I agree. If she has expressed her aversion to you watching porn then it's a problem you have to address with your wife and abstain from, especially if you have told her that you would. A loss of trust will surely complicate things further. As sad as it may be, you seem to have a chicken before the egg situation going on with abstaining and/or getting some..


----------



## FemBot (May 1, 2013)

Has she always experienced pain? I am trying to understand why sex has stopped suddenly. Did she give birth vaginally? Some women start experiencing vaginismus after vaginal birth. If not she might be experiencing vaginal pain from her meds. Have you explored that? It can be treated by a physical therapist that specializes in PC muscles. Don't be surprised if it's brushed off by a DR as being all in her head.

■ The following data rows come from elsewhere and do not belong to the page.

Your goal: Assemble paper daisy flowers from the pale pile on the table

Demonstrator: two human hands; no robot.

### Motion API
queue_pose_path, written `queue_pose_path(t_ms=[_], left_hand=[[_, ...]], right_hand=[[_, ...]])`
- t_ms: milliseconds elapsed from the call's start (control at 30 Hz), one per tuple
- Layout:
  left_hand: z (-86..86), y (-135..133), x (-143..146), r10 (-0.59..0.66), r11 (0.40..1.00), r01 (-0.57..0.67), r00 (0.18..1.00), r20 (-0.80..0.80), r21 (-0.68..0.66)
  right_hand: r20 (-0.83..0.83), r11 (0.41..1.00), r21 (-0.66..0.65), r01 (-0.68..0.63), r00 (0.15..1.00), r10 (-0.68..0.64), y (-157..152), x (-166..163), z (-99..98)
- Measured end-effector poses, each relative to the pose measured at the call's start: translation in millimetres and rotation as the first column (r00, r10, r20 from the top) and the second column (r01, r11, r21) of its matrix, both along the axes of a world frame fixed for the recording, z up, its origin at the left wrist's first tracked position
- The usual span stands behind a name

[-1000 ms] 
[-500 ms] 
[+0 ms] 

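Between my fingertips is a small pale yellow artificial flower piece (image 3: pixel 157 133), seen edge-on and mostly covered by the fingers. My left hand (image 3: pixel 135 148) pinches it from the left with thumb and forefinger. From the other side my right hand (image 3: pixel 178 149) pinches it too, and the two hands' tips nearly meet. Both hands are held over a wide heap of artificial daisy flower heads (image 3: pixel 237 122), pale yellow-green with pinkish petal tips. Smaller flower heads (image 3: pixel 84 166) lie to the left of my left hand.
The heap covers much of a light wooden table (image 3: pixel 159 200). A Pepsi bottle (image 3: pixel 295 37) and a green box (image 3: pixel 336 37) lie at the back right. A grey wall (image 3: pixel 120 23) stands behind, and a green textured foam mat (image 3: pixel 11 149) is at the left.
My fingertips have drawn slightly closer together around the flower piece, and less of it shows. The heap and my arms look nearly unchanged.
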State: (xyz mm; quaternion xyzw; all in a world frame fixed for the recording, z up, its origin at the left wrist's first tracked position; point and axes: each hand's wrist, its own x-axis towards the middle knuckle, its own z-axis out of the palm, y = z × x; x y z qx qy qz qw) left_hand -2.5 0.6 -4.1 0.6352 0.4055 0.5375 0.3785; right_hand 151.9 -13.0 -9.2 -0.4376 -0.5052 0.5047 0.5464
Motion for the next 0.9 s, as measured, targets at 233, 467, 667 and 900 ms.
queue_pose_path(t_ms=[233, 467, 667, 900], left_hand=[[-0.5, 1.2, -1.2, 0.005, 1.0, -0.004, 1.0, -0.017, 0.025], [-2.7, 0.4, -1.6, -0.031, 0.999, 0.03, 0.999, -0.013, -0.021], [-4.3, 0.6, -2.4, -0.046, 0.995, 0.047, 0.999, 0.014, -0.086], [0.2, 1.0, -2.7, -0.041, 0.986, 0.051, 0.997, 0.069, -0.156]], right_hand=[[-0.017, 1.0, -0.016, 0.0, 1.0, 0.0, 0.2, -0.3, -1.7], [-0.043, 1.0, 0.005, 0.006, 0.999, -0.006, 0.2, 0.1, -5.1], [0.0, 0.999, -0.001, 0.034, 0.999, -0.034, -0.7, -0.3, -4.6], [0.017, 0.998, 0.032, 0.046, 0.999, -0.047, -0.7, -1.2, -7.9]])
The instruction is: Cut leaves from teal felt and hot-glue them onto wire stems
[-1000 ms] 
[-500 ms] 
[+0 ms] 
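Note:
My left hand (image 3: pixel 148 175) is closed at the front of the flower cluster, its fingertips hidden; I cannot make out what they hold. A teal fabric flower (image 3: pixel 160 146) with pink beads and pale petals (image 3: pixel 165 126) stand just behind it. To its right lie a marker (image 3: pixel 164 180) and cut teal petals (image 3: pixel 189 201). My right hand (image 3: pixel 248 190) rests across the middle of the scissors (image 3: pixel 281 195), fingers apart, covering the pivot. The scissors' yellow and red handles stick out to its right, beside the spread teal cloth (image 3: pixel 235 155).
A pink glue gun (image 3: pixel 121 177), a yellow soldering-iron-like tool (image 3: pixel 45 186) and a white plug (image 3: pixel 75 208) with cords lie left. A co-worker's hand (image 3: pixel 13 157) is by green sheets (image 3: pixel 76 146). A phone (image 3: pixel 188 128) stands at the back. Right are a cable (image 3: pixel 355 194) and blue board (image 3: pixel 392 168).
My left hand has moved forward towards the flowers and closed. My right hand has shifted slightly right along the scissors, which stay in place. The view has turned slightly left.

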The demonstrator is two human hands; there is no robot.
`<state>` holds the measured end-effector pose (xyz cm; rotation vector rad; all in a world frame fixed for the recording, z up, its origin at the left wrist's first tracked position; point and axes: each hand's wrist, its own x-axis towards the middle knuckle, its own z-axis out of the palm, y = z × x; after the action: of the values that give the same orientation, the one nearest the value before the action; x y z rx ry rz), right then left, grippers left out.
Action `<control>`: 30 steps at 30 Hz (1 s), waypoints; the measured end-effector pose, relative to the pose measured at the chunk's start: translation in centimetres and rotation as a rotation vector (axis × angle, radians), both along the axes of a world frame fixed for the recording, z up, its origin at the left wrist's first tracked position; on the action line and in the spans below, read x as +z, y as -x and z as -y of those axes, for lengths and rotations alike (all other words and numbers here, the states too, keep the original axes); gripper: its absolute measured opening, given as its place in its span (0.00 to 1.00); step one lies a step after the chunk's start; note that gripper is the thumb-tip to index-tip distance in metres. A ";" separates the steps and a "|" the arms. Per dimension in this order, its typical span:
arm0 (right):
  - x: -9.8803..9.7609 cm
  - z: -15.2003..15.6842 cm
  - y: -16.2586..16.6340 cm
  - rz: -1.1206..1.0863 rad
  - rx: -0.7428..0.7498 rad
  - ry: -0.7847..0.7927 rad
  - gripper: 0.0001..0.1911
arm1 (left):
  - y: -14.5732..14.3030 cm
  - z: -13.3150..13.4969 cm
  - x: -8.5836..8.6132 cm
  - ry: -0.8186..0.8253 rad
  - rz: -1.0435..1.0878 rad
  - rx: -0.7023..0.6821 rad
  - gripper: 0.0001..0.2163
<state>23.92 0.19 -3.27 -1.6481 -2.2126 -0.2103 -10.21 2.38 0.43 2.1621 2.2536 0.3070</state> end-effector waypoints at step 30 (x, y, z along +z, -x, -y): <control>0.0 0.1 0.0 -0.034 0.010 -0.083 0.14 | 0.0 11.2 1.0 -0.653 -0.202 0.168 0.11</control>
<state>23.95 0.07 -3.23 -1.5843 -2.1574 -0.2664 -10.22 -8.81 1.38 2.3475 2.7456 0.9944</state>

I would get to the bottom of this pain for sure. Let her know that something needs to change because you want to have sex with her rather than rely on porn.


----------



## RFguy (Feb 17, 2013)

I have a feeling that her dragging the OP to MC and the whole porn thing is nothing but stall tactics.

Also, if she's feeling pain similar to glass cutting her for the past year she should see an MD as soon as possible. But I bet my house that there's no real pain or discomfort and this is just another stall tactic, or else she would have seen a doctor already.


----------



## Hicks (Jan 14, 2011)

This problem is very hard to fix. She's really deep into marriage harming thought processes:

-- Depressed, has ADD, and taking two different medications
-- Her vagina hurts when you have sex
-- She has a problem with your porn use

These are all signs that she has a deep fear of sex. All of these things are her self protection. 

Now, since you don't indicate that you have children, my main recommendation is do you want a wife as a project? Accept the fact that you are sexual, you have needs, and you have a wife that currently cannot meet your needs and make you happy. And you are young and this may never change. Are you willing to make an enormous gamble, with no guarantee of success, when there is probably many women out there that do not fear sex with their husbands?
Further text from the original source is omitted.